Vincent de Paul (Pouy, Landes, avril 1581? - Paris, 27 septembre 1660). Prêtre francais, fondateur de la Congrégation de la Mission et, avec Louise de Marillac, de la Compagnie des Filles de la Charité. Il est canonisé en 1737 par le pape Clément XII et, en 1885, le pape Léon XIII le déclare patron universel des œuvres de Charité.

Vincent de Paul (ou Depaul) nait en 1580 ou 1581, au village de Pouy (qui s'apelle, depuis 1828, Saint-Vincent-de-Paul), situé à peu près à cinq kilomètres au nord-est de Dax. Il est le troisième de six enfants, quatre garçons et deux filles, d'une famille de paysans des Landes, pauvres sans être misérables. L'enfant, intelligent, poussé aux études par son père, est remarqué par un notable de Dax qui lui propose de l'orienter vers la prêtrise. En 1596, il reçoit la tonsure, puis il part pour Toulouse étudier la Théologie. Il est ordonné prêtre par l'évêque de Perigaux, François de Bourdeilles, le 23 septembre 1600 à Château-l'Evêque.

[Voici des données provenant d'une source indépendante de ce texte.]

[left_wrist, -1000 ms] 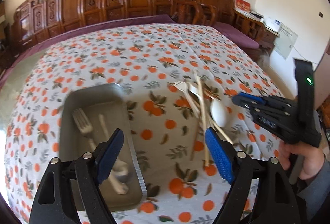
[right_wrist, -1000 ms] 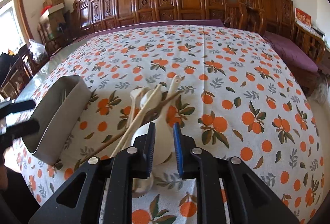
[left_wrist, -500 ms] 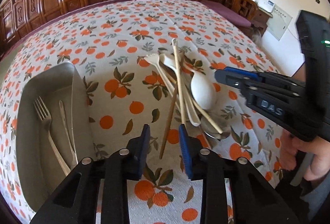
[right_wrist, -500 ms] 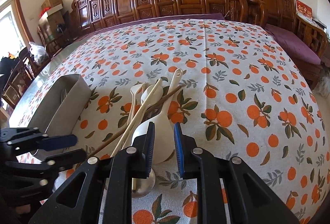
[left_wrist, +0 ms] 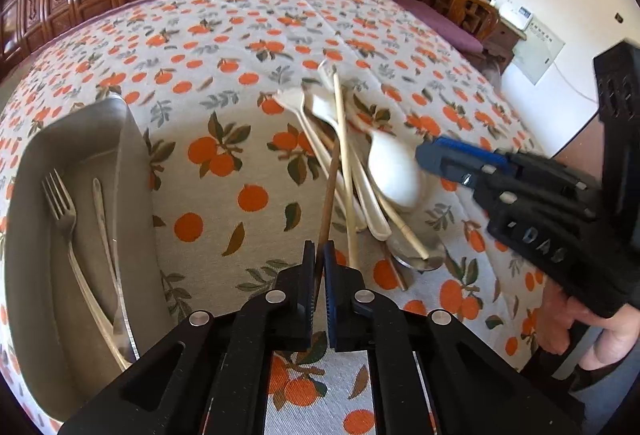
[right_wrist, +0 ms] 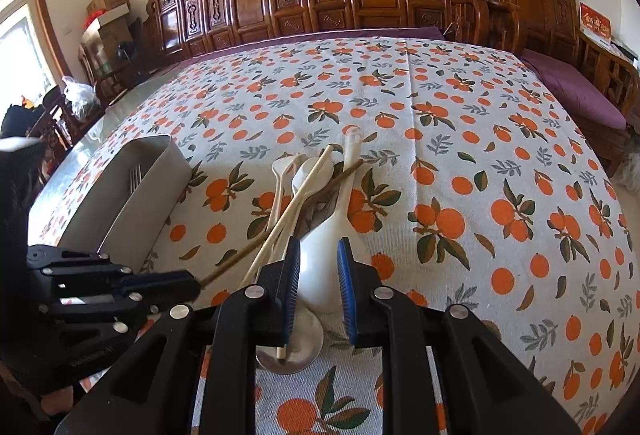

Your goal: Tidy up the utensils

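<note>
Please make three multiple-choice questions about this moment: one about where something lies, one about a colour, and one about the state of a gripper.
1. Where does the fork lie?
A. in the metal tray
B. under the white ladle
C. on the bare tablecloth

2. What colour are the fruits printed on the tablecloth?
A. blue
B. orange
C. purple

3. What does the left gripper do?
A. stands wide open
B. grips the fork
C. is closed on the dark brown chopstick

Answers: 1 A, the fork rests inside the tray; 2 B, the fruit print is orange; 3 C, its jaws pinch the chopstick's near end.
</note>
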Demonstrator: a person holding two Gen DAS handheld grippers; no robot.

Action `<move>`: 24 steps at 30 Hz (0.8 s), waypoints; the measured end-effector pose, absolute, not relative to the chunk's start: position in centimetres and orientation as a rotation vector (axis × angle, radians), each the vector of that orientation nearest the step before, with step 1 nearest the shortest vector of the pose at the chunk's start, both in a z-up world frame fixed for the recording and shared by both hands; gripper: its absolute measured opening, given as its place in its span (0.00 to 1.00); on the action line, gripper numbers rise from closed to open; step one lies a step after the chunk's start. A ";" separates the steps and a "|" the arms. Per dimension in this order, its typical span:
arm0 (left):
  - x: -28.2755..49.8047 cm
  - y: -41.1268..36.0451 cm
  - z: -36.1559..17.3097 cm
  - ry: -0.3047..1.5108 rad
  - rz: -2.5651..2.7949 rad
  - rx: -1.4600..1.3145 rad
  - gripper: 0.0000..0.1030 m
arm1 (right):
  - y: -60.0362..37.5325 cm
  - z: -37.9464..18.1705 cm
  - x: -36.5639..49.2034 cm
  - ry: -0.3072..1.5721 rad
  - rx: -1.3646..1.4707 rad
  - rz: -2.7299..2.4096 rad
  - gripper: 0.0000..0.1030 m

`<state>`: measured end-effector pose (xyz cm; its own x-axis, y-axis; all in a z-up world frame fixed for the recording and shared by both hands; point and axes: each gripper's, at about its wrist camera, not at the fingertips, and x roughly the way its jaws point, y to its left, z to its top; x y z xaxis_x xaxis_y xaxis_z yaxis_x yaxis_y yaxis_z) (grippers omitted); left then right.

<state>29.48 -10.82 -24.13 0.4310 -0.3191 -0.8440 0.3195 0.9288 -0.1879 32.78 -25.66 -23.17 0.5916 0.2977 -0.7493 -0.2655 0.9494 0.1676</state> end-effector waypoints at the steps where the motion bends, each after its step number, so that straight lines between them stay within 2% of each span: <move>1: 29.4 -10.7 -23.7 1.041 -0.408 -0.009 0.03 | -25.7 -23.2 32.8 0.880 0.039 0.327 0.20; 13: 28.5 -7.8 -20.0 0.920 -0.399 -0.058 0.00 | -24.4 -23.1 32.4 0.874 0.027 0.334 0.20; 24: 28.8 -7.2 -20.5 0.933 -0.363 -0.002 0.00 | -22.4 -23.0 31.2 0.884 0.051 0.368 0.20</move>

En 1608, il monte à Paris. Il se fait un ami du secrétaire de l'ancienne reine, Marguerite de Valois ; celle-ci le nomme "aumônier" chargé de distribuer ses libéralités. Il visite alors les pauvres malades de l'Hôpital de la Charité.

Vers 1610, il rencontre Pierre de Bérulle, qui fondera, l'année suivante, l'Oratoire de France. Vincent le prend comme conseiller spirituel. Il se familiarise avec le mouvement de spiritualité qu'on appelera plus tard "l'Ecole Française". Il rencontre François de Sales.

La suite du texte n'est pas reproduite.